▶ _Task directions_: Every line of the data that includes "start" should be copied out.

▶ _Task material_:

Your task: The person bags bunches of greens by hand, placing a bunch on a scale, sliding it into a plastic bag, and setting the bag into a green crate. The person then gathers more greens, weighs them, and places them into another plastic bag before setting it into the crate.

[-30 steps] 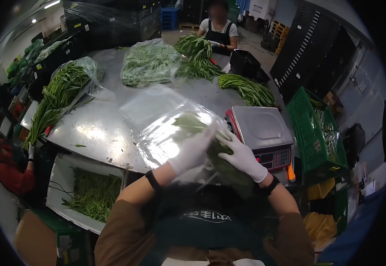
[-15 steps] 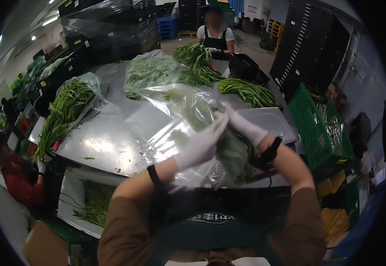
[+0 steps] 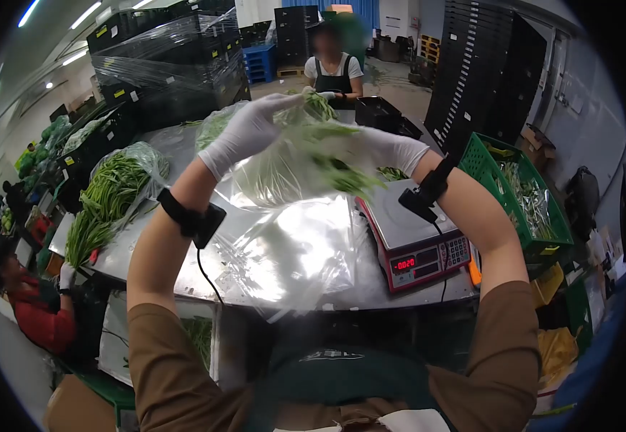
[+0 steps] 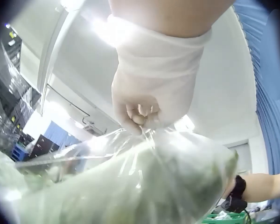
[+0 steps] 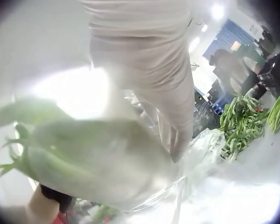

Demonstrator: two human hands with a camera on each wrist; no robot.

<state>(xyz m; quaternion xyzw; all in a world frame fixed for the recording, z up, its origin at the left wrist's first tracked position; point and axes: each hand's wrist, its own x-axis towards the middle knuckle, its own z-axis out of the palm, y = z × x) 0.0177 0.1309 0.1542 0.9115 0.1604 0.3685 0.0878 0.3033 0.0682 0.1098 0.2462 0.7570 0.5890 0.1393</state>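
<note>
A clear plastic bag [image 3: 277, 169] of leafy green stalks [image 3: 342, 173] hangs raised above the metal table, with leaf ends poking out on the right. My gloved left hand [image 3: 248, 133] grips the bag's gathered top; in the left wrist view, its curled fingers [image 4: 142, 114] pinch the film. On the bag's other side, my gloved right hand [image 3: 392, 149] is blurred by motion. In the right wrist view, that right hand [image 5: 149, 79] holds the film, fingers pointing down beside the bagged greens [image 5: 93, 154]. Beneath the bag, more flat clear bags [image 3: 298, 252] lie on the table.
A red scale [image 3: 417, 252] with a lit display stands at right, before a green crate [image 3: 543, 237]. Bundled greens [image 3: 115, 187] lie at left, above a white bin [image 3: 115, 331]. One person [image 3: 334, 68] works across the table, another [image 3: 39, 317] at left.
Both hands have lifted the bag of greens from low over the table, up and away from my body. They have moved apart, and the scale's display has come into view.
</note>
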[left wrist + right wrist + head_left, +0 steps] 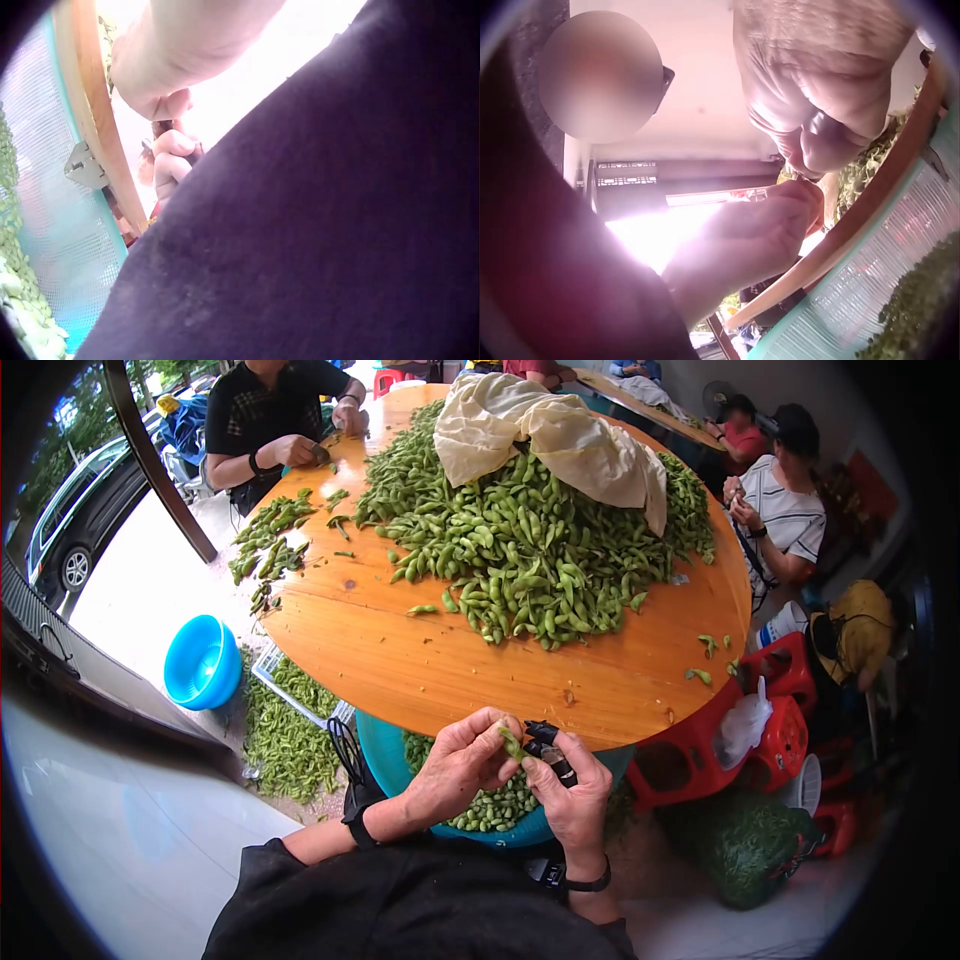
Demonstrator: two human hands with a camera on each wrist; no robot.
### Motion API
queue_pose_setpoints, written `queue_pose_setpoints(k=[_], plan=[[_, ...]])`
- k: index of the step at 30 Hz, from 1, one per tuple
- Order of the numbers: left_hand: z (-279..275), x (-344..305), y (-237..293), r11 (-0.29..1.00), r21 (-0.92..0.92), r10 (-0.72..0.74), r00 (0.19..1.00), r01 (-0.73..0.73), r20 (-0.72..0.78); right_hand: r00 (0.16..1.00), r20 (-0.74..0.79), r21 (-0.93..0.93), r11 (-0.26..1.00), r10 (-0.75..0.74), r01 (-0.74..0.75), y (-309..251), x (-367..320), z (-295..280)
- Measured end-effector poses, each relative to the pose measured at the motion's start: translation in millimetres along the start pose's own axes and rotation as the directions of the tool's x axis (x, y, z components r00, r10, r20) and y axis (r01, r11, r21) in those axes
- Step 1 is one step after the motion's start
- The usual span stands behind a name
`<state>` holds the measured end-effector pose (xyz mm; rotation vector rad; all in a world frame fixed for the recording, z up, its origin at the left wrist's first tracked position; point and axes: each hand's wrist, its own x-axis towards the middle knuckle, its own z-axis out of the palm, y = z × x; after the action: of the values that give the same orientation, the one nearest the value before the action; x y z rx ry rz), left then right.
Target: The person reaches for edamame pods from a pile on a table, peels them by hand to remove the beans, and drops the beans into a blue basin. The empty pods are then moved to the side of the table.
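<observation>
Both hands meet over a blue-green basket [380, 755] at the table's near edge. A green pod [511, 742] is pinched by my left hand [455, 768] between thumb and fingers. My right hand [572, 790], with black wrappings on its fingers, pinches the pod's other end. In the left wrist view dark cloth covers much of the picture, with my left hand [187, 52] above it. The right wrist view has my right hand [817, 82] above and my left hand [742, 240] below, fingertips close together. Shelled beans [490, 810] lie in the basket.
A large heap of pods [540, 550] under a cream cloth [560, 435] stands on the round wooden table [400, 650]. A blue basin [203, 662] and pods lie on the floor at left. Red stools [790, 735] stand at right. Other people sit around the table.
</observation>
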<state>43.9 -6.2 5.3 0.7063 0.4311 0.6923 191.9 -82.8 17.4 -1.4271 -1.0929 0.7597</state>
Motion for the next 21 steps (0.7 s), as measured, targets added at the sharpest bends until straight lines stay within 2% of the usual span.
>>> queue_pose_setpoints(k=[2,4,6,8,10,11,13,14,15,17,18,19,21], plan=[[2,-1,0,1.0,-0.001,-0.024,1.0,0.024,-0.02,0.999,0.011,-0.024,0.999,-0.032,0.032,1,0,-1],[7,-3,1,0.999,-0.029,-0.03,0.994,0.027,-0.109,0.998,0.025,-0.046,0.997,-0.065,0.066,0,1,0],[5,-3,0,0.998,-0.051,-0.026,0.995,0.022,-0.094,0.95,0.038,-0.163,0.936,-0.309,0.311,-4,1,3],[4,-3,-3,0.997,-0.071,-0.023,0.997,0.017,-0.08,0.946,0.06,-0.181,0.929,-0.319,0.324,-6,0,8],[9,-3,-14,0.998,-0.009,0.057,0.977,-0.061,-0.205,0.937,0.106,-0.182,0.92,-0.332,0.347,-9,1,11],[9,-2,-18,0.998,-0.011,0.058,0.976,-0.061,-0.209,0.938,0.11,-0.181,0.921,-0.33,0.345,-8,1,14],[8,2,-25,0.978,0.052,0.21,0.955,-0.203,-0.21,0.911,0.083,-0.292,0.864,-0.404,0.41,-5,1,21],[9,2,-28,0.948,0.181,0.296,0.937,-0.263,-0.186,0.891,0.088,-0.35,0.823,-0.446,0.447,-3,0,22],[10,4,-28,0.948,0.18,0.296,0.937,-0.264,-0.185,0.89,0.088,-0.351,0.822,-0.447,0.448,-3,1,25],[12,5,-30,0.805,0.488,0.452,0.882,-0.338,-0.135,0.886,-0.011,-0.501,0.769,-0.464,0.397,-4,3,31],[13,6,-29,0.904,0.302,0.365,0.915,-0.304,-0.173,0.868,-0.034,-0.53,0.745,-0.495,0.404,-2,4,33],[10,5,-27,0.903,0.301,0.366,0.915,-0.305,-0.171,0.868,-0.034,-0.531,0.744,-0.496,0.405,3,5,31],[1,1,-19,0.986,-0.113,0.116,0.991,-0.123,-0.07,0.951,-0.126,-0.226,0.942,-0.281,0.249,10,9,24]])
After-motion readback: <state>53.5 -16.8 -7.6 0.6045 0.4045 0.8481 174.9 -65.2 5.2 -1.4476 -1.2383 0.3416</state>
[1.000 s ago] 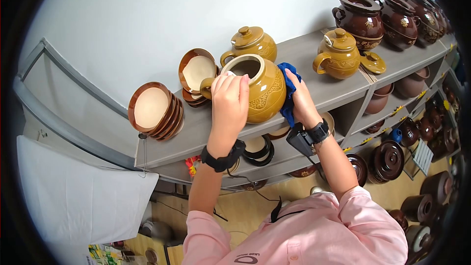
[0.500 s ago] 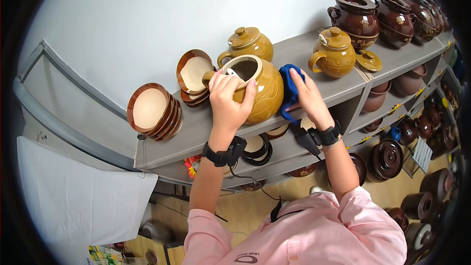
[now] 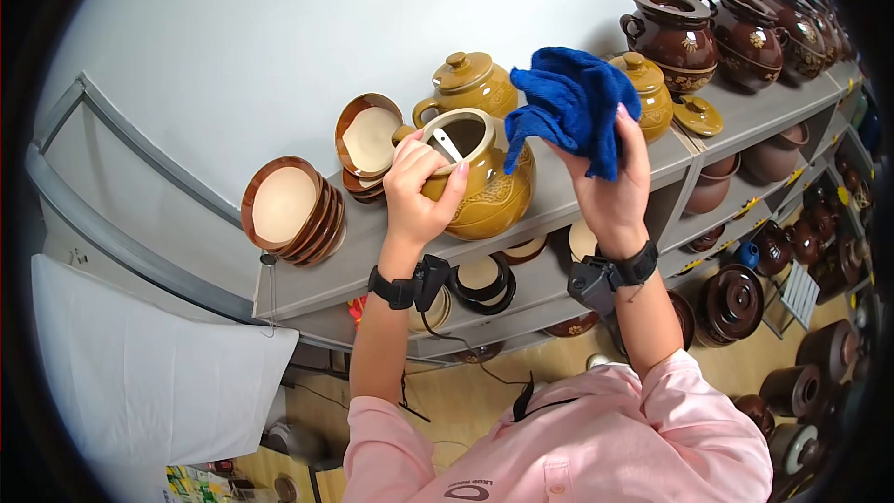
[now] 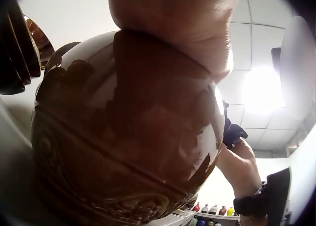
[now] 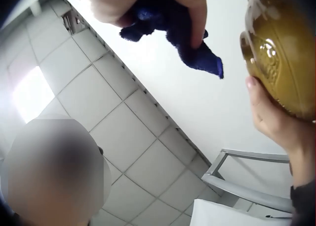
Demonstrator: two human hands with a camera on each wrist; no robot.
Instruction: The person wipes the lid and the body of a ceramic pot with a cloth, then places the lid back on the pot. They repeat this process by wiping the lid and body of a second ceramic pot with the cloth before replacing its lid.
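Note:
A mustard-yellow glazed pot [image 3: 494,203] with a carved band stands lidless on the grey shelf. My left hand [image 3: 421,194] grips it at the rim by its handle, thumb along the pale mouth edge. A white spoon [image 3: 447,143] leans out of the mouth. Raised to the right of the pot, my right hand [image 3: 613,191] holds a crumpled blue cloth [image 3: 573,98], apart from the pot. The pot's glossy belly [image 4: 128,132] fills the left wrist view. In the right wrist view the cloth [image 5: 160,18] hangs from the fingers.
Brown bowls [image 3: 286,207] are stacked left on the shelf [image 3: 312,293], with another stack [image 3: 371,138] behind. A lidded yellow pot [image 3: 472,84] sits behind mine; another [image 3: 654,102] and a loose lid [image 3: 698,115] stand right, before dark brown jars [image 3: 670,37].
My right hand has drawn the blue cloth off the pot's right side and lifted it up and rightward. The pot has shifted slightly in my left hand, and the spoon shows more.

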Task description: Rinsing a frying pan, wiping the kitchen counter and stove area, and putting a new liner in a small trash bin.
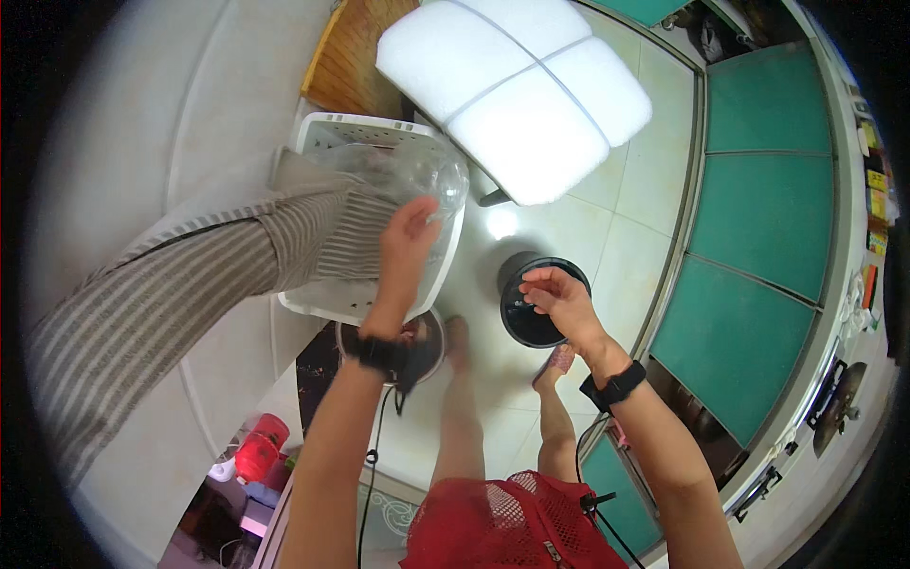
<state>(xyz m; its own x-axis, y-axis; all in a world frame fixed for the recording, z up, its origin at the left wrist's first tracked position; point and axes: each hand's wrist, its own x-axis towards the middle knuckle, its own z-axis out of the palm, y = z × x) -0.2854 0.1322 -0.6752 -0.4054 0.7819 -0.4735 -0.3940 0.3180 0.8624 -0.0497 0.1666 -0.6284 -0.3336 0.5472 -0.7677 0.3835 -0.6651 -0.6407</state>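
Observation:
My left hand (409,249) hovers over a white plastic basket (444,274), its fingers loosely curled with a gap to the thumb and no object visible between them. Crumpled clear plastic (430,167) lies in the basket just beyond the fingertips; whether they touch it is unclear. A grey-and-cream striped cloth (206,284) stretches from the left into the basket, beside this hand. Above a round black bucket (525,336) is my right hand (561,302), with bent fingers slightly apart from the thumb and nothing visible in them. Part of the bucket's dark inside is hidden by that hand.
A white padded block (512,92) bound with crossing grey straps stands ahead, beside a wooden panel (355,60). A round container (435,348) sits partly under the basket. Green cabinet doors (764,213) line the right, below a counter. Lower left, a red container (261,448) stands on a shelf.

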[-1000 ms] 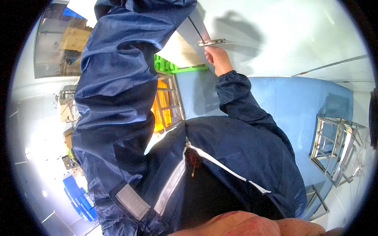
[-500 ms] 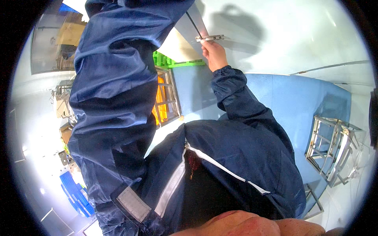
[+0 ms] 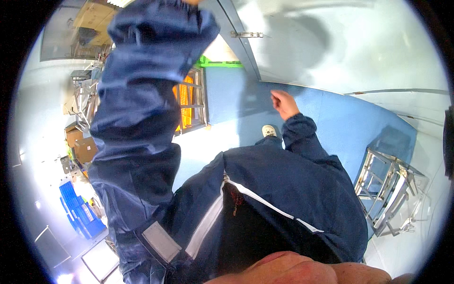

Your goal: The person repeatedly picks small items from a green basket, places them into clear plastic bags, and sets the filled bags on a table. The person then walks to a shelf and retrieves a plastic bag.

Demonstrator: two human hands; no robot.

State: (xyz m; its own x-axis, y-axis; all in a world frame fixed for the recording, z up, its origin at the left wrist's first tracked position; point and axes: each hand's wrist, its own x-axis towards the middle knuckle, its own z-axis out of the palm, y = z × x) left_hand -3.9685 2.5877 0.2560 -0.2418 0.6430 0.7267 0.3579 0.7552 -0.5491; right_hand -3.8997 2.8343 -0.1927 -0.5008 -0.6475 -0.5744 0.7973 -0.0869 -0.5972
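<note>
My left arm (image 3: pixel 142 94) reaches far up in its dark blue sleeve. Only a sliver of my left hand (image 3: pixel 191 2) shows at the top edge, so its fingers and anything in them are hidden. My right hand (image 3: pixel 284 105) hangs over the blue floor, fingers curled in, with nothing seen in them. Above it, apart from the hand, a metal latch-like fitting (image 3: pixel 247 34) crosses the edge of a white door or wall panel (image 3: pixel 302 57).
Orange crates (image 3: pixel 187 106) stand in a metal frame beyond my left arm, near a green pallet-like piece (image 3: pixel 220 63). A metal rack (image 3: pixel 385 189) stands at the right. Blue bins (image 3: pixel 78 208) and cardboard boxes (image 3: pixel 85 149) are at the left. My shoe (image 3: pixel 269 131) shows below.
My right hand has come off the metal fitting and moved down and slightly right. My left sleeve has shifted, and a bit of the left hand now shows at the top. My shoe has come into view.
</note>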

▶ _Result of this exercise_:
- Measured end-effector poses, each relative to the pose measured at the motion's start: translation in millimetres along the start pose's own axes and rotation as the directions of the tool's x axis (x, y, z components r00, r10, r20) and y axis (r01, r11, r21) in those axes
- Step 1 is one step after the motion's start

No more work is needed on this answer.